◆ **Goal of the exercise**:
Within the records below, reproduce without change the lines from the line that has "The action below" through the line that has "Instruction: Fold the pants", and only those.

◆ **Input data**:
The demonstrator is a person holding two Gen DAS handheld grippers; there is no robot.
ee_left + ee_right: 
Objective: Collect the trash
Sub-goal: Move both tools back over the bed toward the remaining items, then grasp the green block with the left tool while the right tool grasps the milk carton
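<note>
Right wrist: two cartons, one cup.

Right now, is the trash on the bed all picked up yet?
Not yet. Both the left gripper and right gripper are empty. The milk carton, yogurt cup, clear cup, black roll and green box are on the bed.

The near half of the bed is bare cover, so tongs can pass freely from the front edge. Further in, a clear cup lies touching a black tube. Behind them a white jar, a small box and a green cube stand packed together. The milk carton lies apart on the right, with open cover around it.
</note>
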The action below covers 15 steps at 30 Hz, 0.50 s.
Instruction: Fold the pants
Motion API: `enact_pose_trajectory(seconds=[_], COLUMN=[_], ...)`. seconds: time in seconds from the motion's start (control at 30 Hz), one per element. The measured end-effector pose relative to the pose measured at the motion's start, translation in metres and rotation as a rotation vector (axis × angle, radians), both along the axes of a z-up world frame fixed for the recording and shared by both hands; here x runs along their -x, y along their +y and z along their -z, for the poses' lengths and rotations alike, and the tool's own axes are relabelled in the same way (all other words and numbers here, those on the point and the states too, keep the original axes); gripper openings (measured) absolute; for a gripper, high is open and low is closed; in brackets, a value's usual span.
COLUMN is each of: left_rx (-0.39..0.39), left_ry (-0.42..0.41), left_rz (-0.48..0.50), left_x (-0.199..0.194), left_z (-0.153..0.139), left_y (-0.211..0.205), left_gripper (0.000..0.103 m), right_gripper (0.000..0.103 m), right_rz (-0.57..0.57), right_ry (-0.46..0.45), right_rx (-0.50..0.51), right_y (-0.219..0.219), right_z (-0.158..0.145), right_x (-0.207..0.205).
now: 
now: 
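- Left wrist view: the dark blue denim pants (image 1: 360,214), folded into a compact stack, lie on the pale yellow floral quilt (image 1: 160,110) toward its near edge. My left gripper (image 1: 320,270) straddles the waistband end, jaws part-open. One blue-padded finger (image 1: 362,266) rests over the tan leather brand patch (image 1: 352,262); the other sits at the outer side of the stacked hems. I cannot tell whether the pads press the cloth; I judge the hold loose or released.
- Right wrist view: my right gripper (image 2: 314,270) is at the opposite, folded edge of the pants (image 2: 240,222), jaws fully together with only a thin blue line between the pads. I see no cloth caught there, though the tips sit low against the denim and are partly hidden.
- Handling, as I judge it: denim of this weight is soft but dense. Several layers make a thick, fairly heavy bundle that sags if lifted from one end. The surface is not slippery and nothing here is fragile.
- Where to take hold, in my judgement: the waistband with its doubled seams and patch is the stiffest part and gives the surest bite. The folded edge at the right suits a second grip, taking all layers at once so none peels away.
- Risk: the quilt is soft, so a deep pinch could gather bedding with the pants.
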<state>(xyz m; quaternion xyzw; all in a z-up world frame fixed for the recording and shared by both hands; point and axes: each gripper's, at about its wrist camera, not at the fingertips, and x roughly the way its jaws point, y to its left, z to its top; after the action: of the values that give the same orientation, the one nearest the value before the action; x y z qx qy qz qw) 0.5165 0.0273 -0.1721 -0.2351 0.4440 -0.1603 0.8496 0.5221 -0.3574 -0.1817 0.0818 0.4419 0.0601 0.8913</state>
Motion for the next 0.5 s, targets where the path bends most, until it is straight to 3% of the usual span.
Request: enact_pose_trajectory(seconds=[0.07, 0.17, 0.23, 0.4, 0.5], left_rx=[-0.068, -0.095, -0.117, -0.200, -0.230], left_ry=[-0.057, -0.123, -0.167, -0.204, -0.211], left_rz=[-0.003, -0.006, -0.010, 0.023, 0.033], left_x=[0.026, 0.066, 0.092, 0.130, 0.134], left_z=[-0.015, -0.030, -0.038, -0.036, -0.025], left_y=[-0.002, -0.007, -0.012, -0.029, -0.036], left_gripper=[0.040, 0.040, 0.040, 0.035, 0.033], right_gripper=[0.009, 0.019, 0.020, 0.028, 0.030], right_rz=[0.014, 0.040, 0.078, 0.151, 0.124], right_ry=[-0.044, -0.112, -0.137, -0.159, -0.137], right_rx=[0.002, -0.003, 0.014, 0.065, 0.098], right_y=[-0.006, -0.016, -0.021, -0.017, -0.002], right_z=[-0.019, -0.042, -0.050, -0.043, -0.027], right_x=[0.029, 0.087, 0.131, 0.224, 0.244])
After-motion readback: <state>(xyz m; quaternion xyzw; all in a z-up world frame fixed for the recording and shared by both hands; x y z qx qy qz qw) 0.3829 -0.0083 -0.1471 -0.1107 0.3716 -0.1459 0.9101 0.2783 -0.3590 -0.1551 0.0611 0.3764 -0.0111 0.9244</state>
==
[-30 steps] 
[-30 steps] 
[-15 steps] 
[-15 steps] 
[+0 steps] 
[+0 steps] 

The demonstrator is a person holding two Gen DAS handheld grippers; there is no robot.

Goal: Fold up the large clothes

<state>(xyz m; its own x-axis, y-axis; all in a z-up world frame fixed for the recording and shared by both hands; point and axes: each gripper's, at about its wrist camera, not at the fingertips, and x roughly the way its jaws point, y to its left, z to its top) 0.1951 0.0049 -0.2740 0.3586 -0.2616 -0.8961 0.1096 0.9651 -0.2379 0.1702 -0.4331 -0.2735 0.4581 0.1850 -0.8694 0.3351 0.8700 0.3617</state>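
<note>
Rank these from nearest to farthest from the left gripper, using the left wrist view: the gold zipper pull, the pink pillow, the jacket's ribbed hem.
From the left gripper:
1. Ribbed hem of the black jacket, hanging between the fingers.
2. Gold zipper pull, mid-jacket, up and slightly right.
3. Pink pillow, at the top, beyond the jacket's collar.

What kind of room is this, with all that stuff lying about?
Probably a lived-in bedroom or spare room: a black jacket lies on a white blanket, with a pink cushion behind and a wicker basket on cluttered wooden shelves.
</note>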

◆ **Completed task**:
The action below covers 15 steps at 30 Hz, 0.50 s.
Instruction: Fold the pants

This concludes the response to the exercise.